Article (CONSEIL D'ETAT Avis rendu par le Conseil d'Etat sur des questions de droit posées par un tribunal administratif ou une cour administrative d'appel (1))
1. Le II de l'article 13 de la loi du 26 juillet 1996 susvisée de réglementation des télécommunications abroge expressément les articles L.
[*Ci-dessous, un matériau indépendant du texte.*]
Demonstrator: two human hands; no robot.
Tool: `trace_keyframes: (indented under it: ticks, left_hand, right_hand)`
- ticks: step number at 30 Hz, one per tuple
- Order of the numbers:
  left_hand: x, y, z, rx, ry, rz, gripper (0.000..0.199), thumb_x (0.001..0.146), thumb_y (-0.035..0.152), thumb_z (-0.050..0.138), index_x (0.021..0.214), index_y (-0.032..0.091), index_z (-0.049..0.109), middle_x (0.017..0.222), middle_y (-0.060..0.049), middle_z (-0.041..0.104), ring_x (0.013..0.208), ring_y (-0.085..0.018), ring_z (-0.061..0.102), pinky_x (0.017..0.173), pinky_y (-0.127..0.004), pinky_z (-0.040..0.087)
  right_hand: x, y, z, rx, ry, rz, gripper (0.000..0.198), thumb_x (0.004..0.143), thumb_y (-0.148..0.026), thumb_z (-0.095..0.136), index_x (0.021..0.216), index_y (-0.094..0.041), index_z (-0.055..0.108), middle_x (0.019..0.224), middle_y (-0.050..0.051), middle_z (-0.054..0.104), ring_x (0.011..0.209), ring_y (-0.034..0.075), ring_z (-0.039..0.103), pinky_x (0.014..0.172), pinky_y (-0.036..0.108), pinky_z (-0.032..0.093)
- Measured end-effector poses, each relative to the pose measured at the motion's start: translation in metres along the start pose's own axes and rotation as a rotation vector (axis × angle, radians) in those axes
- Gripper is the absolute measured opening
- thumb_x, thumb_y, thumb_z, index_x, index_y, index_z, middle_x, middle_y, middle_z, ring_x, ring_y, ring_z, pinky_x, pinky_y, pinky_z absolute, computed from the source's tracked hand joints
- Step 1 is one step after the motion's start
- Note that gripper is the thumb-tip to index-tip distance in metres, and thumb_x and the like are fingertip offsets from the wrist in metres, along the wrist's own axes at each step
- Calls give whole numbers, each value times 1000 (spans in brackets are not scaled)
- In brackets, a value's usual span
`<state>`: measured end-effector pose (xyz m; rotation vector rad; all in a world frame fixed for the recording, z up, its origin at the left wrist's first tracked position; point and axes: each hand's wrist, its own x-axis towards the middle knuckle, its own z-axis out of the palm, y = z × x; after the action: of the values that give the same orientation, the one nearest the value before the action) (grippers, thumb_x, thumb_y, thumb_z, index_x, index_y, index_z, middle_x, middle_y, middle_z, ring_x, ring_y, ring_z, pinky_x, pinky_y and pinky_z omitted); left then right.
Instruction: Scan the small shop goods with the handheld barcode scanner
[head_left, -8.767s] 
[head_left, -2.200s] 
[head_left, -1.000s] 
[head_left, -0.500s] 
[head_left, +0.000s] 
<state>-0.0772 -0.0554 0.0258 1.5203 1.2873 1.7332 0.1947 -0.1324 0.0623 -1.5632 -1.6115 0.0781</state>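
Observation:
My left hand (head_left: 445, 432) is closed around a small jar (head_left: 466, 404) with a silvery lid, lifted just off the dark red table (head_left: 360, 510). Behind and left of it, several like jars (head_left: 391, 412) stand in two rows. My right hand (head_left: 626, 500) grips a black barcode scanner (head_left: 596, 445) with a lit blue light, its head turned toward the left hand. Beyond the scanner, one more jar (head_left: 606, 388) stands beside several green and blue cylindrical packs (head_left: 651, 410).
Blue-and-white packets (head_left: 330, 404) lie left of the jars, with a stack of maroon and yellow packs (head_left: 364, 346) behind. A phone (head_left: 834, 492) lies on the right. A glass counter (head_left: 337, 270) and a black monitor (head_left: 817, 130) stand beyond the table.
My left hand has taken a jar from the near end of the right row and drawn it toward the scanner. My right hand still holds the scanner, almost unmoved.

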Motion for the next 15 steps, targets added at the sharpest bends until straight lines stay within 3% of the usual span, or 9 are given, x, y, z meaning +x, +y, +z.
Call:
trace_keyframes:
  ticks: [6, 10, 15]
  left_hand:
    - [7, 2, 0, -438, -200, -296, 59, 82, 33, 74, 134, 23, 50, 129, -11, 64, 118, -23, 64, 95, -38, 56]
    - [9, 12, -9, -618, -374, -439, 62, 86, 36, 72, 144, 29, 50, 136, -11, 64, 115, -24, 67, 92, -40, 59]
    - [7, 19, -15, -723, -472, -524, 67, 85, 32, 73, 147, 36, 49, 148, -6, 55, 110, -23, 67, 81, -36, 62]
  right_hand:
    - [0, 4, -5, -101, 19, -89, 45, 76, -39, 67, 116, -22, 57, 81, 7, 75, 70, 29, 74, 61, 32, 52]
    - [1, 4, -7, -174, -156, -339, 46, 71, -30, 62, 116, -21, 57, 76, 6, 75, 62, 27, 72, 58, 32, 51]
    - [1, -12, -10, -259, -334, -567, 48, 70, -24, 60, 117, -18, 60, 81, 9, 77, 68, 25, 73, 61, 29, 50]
69-1, L. 70 et L. 71 du code des postes et télécommunications qui prévoyaient que la dégradation ou la détérioration du réseau souterrain des télécommunications de l'exploitant public ou l'atteinte à son fonctionnement constituaient des contraventions de grande voirie. Le I de l'article 13 de la même loi institue une nouvelle infraction pénale en punissant d'une amende de 10 000 F le fait de déplacer, détériorer, dégrader de quelque manière que ce soit une installation d'un réseau de télécommunication ouvert au public ou de compromettre le fonctionnement d'un tel réseau. Il résulte de la combinaison de ces dispositions ainsi que des travaux préparatoires de cette loi que le législateur a entendu mettre fin de manière générale à la protection particulière dont bénéficiaient les biens de l'exploitant public France Télécom résultant de leur soumission au régime des contraventions de grande voirie. Par suite, les dispositions des articles R. 43 et R. 44 du code des postes et télécommunications qui prévoient, d'une part, que la dégradation d'une installation du réseau aérien des télécommunications de l'exploitant public doit être punie d'une amende et, d'autre part, que cette infraction est poursuivie et jugée comme en matière de grande voirie sont incompatibles avec les dispositions précitées de l'article 13 de la loi du 26 juillet 1996 et ne peuvent plus recevoir application à compter de l'entrée en vigueur de celles-ci. A compter de cette date, les atteintes au réseau aérien des télécommunications de France Télécom ne constituent plus une contravention de grande voirie.
2. Les dispositions précitées de l'article 13 de la loi du 26 juillet 1996 susvisée ont eu pour objet, ainsi qu'il a été dit ci-dessus, de mettre fin pour l'avenir à la protection particulière dont bénéficiaient les biens de l'exploitant public France Télécom et non d'organiser un transfert de compétence du juge administratif au juge judiciaire. Il suit de là que le juge administratif demeure compétent pour statuer sur les contraventions de grande voirie dont il a été saisi avant l'entrée en vigueur de la loi du 26 juillet 1996 précitée tant au titre de l'action répressive qu'au titre de l'action domaniale.
3. Si les contraventions de grande voirie ne sont pas, compte tenu de leur objet et des règles de procédure et de compétence qui leur sont applicables, des contraventions de police, le principe selon lequel la loi pénale nouvelle doit, lorsqu'elle abroge une incrimination, s'appliquer aux infractions commises avant son entrée en vigueur et n'ayant pas donné lieu à des condamnations passées en force de chose jugée s'étend aux peines d'amende dont ces contraventions sont assorties. En effet, dès lors qu'elles présentent le caractère d'une punition tendant à empêcher la réitération des agissements qu'elles visent, ces amendes constituent, même si le législateur a laissé le soin de les prononcer au juge administratif, des sanctions soumises au principe de nécessité des peines tel qu'il résulte de l'article 8 de la Déclaration des droits de l'homme et du citoyen de 1789 selon lequel « la loi ne doit établir que des peines strictement et évidemment nécessaires ». Il en résulte qu'en l'absence de dispositions transitoires qui auraient été prévues par la loi du 26 juillet 1996 susvisée les dégradations du réseau aérien des télécommunications de France Télécom dont le juge administratif a été saisi antérieurement à la date d'entrée en vigueur de la loi du 26 juillet 1996 ne peuvent plus donner lieu à une condamnation répressive par le juge des contraventions de grande voirie après cette date.
En revanche, le fait que les dispositions répressives de l'article R. 43 du code des postes et télécommunications ne puissent plus recevoir application à compter de l'entrée en vigueur de la loi du 26 juillet 1996 ne fait pas obstacle à ce que le juge administratif statue sur l'action en réparation des dommages causés au réseau aérien des télécommunications de France Télécom dont il a été saisi antérieurement à cette date.
Le présent avis sera notifié au tribunal administratif de Grenoble, au préfet de l'Isère, à France Télécom, à M. Akarsu et au ministre de l'industrie, de la poste et des télécommunications.
Il sera publié au Journal officiel de la République française.